How many separate lines of the data contain "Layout"? Give the count and nothing else.

>>>>

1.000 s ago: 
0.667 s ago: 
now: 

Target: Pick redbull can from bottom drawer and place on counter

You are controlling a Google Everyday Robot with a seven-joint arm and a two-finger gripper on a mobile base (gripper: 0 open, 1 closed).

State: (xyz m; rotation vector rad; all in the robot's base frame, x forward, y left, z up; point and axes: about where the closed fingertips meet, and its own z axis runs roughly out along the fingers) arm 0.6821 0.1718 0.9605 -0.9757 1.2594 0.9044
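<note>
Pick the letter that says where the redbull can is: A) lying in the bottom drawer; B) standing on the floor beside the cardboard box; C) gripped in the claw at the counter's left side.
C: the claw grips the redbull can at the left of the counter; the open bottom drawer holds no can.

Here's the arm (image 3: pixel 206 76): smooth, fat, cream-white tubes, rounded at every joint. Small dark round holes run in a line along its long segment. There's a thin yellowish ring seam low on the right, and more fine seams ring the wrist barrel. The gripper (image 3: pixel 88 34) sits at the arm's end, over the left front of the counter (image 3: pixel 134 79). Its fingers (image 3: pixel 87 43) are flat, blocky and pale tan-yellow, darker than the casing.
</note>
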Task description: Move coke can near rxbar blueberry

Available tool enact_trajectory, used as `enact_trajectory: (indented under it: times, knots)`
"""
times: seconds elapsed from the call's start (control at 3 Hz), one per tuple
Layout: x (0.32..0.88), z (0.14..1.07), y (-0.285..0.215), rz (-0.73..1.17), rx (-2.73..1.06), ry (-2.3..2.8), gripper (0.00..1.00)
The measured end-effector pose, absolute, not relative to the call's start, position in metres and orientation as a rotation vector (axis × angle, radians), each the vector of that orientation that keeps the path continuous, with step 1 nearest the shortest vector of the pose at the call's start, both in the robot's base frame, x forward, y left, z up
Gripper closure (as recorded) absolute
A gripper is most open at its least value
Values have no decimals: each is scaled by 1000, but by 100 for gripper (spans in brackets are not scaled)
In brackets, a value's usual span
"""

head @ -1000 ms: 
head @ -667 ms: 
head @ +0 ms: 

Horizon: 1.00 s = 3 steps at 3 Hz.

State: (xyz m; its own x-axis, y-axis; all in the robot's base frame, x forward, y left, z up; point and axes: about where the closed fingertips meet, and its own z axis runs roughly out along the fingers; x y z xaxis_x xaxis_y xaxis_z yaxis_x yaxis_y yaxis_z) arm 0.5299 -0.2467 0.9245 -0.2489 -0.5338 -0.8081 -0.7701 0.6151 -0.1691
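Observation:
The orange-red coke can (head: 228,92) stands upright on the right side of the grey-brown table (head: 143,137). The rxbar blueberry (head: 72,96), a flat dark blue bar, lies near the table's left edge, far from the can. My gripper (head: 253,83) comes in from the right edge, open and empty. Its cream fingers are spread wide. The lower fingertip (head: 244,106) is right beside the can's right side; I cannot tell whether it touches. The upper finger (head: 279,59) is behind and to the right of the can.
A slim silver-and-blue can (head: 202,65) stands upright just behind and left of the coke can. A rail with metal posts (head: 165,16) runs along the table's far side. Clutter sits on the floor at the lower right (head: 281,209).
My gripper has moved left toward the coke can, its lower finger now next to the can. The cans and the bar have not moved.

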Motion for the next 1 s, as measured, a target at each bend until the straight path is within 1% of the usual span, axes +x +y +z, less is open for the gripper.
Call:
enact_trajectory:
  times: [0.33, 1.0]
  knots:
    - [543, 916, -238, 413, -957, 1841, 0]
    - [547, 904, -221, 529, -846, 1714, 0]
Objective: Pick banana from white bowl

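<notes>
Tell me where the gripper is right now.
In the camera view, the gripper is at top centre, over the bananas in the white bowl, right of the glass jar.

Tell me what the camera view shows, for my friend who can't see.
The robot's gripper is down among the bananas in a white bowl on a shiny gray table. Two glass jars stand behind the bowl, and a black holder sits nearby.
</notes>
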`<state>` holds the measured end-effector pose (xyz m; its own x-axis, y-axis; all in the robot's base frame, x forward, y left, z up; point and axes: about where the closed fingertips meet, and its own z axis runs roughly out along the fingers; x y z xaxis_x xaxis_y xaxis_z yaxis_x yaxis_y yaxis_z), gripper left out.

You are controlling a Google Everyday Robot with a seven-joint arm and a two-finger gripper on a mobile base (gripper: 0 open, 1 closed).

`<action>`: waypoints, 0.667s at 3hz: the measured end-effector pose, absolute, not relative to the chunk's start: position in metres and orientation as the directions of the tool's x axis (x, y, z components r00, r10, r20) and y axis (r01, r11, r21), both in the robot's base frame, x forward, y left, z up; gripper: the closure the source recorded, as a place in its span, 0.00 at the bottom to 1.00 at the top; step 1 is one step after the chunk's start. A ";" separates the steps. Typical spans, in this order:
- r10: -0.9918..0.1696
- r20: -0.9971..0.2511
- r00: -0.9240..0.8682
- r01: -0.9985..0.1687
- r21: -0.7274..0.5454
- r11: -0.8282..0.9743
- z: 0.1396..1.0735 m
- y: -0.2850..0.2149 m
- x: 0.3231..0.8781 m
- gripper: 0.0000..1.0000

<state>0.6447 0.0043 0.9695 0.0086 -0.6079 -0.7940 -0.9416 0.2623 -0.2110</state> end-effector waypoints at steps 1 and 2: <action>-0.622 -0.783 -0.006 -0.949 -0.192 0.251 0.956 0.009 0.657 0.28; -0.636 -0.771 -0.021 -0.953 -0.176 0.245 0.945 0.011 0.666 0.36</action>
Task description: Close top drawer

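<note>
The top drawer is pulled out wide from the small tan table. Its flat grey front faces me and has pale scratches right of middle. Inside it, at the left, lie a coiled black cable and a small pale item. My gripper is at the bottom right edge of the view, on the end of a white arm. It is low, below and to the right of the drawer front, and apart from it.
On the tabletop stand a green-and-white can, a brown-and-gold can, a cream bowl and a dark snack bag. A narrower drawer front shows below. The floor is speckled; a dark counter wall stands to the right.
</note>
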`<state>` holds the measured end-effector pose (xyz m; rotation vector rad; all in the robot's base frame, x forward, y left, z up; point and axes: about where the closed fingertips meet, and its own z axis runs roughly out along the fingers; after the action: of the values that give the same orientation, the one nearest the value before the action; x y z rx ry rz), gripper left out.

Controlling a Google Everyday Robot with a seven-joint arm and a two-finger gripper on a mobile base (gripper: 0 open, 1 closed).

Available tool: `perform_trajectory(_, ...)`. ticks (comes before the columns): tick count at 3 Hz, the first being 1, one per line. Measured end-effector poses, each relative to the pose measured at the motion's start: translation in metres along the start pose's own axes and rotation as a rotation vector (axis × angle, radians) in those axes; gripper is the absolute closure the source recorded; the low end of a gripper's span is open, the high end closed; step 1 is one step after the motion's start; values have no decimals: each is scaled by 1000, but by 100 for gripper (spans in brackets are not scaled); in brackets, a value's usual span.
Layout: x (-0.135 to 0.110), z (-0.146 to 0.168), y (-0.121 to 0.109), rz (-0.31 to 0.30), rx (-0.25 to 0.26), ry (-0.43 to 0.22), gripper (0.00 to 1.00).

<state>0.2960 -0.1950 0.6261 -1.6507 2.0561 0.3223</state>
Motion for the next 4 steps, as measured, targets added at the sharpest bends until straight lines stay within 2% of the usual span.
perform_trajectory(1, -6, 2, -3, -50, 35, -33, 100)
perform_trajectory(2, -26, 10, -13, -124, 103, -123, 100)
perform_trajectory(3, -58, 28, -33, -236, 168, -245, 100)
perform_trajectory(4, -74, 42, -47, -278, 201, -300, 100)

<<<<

Output below: 2